Altegra Credit Co. v. Ford Motor Credit Co. (In Re Brantley)

286 B.R. 918, 49 U.C.C. Rep. Serv. 2d (West) 976, 2002 Bankr. LEXIS 1633, 2002 WL 31740604
CourtUnited States Bankruptcy Court, S.D. Georgia
DecidedOctober 15, 2002
Docket14-20042
StatusPublished
Cited by1 cases

This text of 286 B.R. 918 (Altegra Credit Co. v. Ford Motor Credit Co. (In Re Brantley)) is published on Counsel Stack Legal Research, covering United States Bankruptcy Court, S.D. Georgia primary law. Counsel Stack provides free access to over 12 million legal documents including statutes, case law, regulations, and constitutions.

Bluebook
Altegra Credit Co. v. Ford Motor Credit Co. (In Re Brantley), 286 B.R. 918, 49 U.C.C. Rep. Serv. 2d (West) 976, 2002 Bankr. LEXIS 1633, 2002 WL 31740604 (Ga. 2002).

Opinion

*920 ORDER

JOHN S. DALIS, Chief Judge.

Altegra Credit Company (herein “Altegra”), Ford Motor Credit Company (herein “Ford”), and Michael and Melinda Bradley (herein “Debtors”) assert competing claims over distribution of insurance policy proceeds held by the Chapter 13 Trustee. Altegra is entitled to the money.

The Court has jurisdiction to determine these motions as core bankruptcy proceedings under 28 U.S.C. § 157(a) & (b)(2)(B) &(K).

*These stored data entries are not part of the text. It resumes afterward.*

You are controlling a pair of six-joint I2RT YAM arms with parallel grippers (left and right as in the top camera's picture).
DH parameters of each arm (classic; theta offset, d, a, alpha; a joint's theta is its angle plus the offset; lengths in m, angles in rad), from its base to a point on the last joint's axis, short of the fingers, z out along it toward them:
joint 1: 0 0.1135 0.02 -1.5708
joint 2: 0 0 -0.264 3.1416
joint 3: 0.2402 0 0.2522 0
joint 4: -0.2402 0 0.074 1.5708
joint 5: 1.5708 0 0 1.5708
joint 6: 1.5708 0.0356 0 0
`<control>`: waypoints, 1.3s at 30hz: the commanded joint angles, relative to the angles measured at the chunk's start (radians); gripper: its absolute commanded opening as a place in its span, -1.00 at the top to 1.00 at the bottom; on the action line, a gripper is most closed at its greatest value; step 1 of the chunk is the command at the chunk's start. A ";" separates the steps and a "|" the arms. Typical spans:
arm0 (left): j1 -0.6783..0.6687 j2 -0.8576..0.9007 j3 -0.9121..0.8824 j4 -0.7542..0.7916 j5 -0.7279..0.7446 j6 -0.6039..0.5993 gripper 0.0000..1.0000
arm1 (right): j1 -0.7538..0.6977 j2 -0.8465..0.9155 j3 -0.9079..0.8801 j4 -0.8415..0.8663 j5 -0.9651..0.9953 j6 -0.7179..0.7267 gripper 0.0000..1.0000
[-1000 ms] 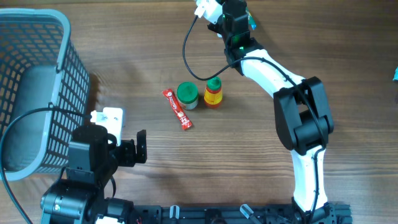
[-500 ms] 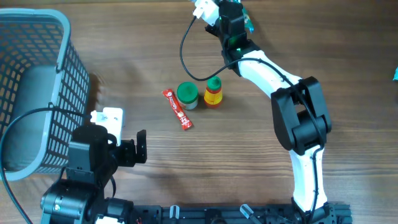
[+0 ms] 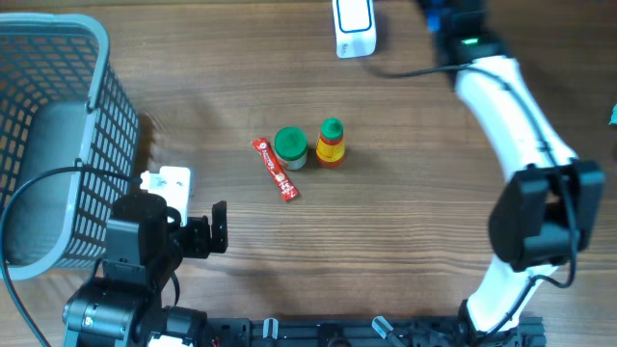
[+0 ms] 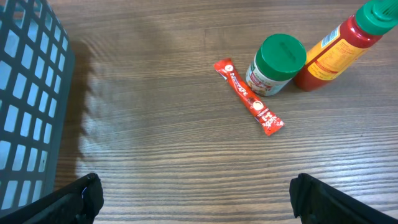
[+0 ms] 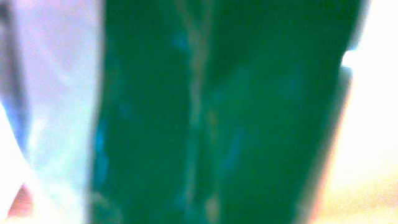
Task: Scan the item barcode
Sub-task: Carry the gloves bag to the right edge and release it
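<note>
A white barcode scanner (image 3: 354, 24) lies at the far edge of the table. My right gripper (image 3: 445, 14) hovers to its right at the top edge of the overhead view. A blurred green item (image 5: 211, 112) fills the right wrist view and hides the fingers, and the gripper is shut on it. My left gripper (image 3: 214, 231) rests near the front left, open, with bare wood between its fingertips (image 4: 87, 193). Ahead of it lie a red sachet (image 4: 249, 96), a green-lidded jar (image 4: 277, 62) and a red and yellow bottle (image 4: 339, 46).
A tall grey mesh basket (image 3: 58, 145) stands at the left, close beside my left arm; its wall (image 4: 25, 93) shows in the left wrist view. The sachet (image 3: 276, 169), jar (image 3: 290, 146) and bottle (image 3: 331, 143) sit together mid-table. A dark cable (image 3: 415, 69) runs near the scanner.
My right arm has swung to the right along the far edge, and the scanner it was covering now shows. The left arm and the three items mid-table have not moved.
</note>
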 commanded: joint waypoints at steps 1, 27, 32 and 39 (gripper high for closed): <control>-0.005 -0.005 -0.006 0.003 0.005 -0.009 -1.00 | -0.152 0.002 0.008 -0.053 0.014 0.080 0.91; -0.005 -0.005 -0.006 0.003 0.005 -0.010 -1.00 | -0.649 0.262 -0.007 -0.280 0.105 0.336 0.38; -0.005 -0.005 -0.006 0.003 0.005 -0.009 -1.00 | -0.648 0.253 -0.006 -0.306 0.096 0.439 -0.89; -0.005 -0.005 -0.006 0.003 0.005 -0.010 -1.00 | -0.638 0.091 -0.006 -0.319 -0.054 0.565 -0.99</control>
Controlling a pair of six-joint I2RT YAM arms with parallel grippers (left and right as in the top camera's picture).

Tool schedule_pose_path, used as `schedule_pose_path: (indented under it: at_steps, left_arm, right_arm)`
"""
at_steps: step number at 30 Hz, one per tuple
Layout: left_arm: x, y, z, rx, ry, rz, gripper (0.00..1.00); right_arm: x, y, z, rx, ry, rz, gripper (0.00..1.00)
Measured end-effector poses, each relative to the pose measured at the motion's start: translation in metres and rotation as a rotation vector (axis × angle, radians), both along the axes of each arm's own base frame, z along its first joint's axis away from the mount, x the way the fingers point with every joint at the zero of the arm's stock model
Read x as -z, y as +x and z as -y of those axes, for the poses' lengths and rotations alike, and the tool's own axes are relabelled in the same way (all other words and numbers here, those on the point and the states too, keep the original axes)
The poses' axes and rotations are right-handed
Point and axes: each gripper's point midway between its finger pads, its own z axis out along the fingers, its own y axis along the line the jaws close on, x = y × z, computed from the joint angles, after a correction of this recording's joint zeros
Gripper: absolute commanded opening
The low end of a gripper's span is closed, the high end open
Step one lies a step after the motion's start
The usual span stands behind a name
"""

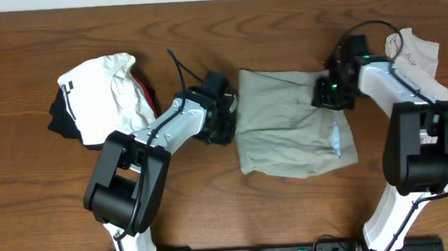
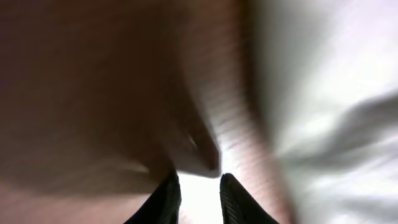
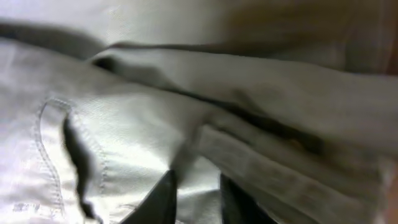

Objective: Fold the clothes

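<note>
The brown wooden counter [image 1: 29,212] is carrying everything; a big grey-green garment [image 1: 286,134] is lying in the middle of it, spread out and a bit crumpled, with a stitched pocket [image 3: 68,149] showing in the right wrist view.

At the left a pile of clothes is sitting well apart from the garment; a white shirt [image 1: 103,97] is lying on top, a black piece [image 1: 58,119] is poking out under its left side, and a little red bit [image 1: 144,87] is peeking out at its right side; another white cloth [image 1: 416,50] is lying at the far right, just behind the right arm [image 1: 407,93].

The left arm [image 1: 155,133] is reaching across to the garment's left edge; its view is very blurry; the two black fingertips [image 2: 166,199] are sitting close together, so the left jaws are narrow, but I cannot tell if they are pinching anything.

The right arm is bending down onto the garment's top right corner; its fingertips [image 3: 163,196] are close together too, right down on the cloth; the right jaws are narrow, and I cannot tell if they are gripping it.
</note>
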Motion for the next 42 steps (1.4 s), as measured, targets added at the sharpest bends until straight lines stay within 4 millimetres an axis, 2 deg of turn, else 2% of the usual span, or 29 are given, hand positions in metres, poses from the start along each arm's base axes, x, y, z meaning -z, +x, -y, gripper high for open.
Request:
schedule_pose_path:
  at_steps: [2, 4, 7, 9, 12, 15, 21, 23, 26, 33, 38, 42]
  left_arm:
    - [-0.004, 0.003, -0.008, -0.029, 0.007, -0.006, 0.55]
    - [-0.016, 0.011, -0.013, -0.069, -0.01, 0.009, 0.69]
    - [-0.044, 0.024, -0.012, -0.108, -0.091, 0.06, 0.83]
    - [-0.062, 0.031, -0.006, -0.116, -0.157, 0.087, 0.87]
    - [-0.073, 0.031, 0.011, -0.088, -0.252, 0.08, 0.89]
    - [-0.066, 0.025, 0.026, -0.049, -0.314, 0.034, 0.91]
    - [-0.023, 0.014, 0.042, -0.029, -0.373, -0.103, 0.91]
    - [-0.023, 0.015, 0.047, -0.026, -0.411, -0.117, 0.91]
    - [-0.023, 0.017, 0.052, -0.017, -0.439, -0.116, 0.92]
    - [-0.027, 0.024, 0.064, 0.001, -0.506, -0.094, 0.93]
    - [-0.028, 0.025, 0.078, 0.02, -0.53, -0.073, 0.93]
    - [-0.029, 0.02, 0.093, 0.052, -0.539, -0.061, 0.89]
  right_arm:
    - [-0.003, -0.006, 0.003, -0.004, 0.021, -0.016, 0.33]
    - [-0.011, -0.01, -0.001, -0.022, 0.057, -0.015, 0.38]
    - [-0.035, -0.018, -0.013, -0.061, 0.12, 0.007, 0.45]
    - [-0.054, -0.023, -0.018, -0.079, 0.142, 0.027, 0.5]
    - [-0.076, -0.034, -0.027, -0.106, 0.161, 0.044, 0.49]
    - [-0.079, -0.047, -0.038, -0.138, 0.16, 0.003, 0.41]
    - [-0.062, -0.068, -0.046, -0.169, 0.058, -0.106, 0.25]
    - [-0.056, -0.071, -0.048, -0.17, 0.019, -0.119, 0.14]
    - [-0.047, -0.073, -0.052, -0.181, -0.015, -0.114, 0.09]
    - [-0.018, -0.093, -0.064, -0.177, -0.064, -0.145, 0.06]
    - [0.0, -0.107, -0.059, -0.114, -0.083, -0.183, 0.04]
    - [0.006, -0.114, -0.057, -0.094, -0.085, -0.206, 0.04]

The facts are as follows. On January 25, 1999 a fire destroyed the Debtors’ residence located at Route 1, Box 233, Kite, Georgia. Altegra held a security deed on said property securing a debt of $72,165.84 as of the date of the fire. The property was valued at $82,000.00. Georgia Farm Bureau Mutual Insurance Company (hereinafter “Farm Bureau”) refused to pay the fire loss claim made under policy of insurance number FR00A89120005. On November 30, 1999, the Debtors sued Farm Bureau in the Superior Court of Johnson County, Georgia, Case Number 99-CV-379-F. On March 19, 2001 the Debtors filed for Chapter 13 bankruptcy relief. The Debtors claimed $801.00 in personal property as exempt in their case. On March 27, 2002, the jury in the superior court case found in favor of the Debtors and awarded damages in the amount of $87,500.00. 1 Farm Bureau paid the money to the Chapter 13 Trustee. On April 13, 2001 Ford filed in the bankruptcy ease a secured claim of $14,892.75 plus accruing interests based on a judgement and fi. fa. obtained in the Superior Court of Johnson County, Georgia on August 10,1999.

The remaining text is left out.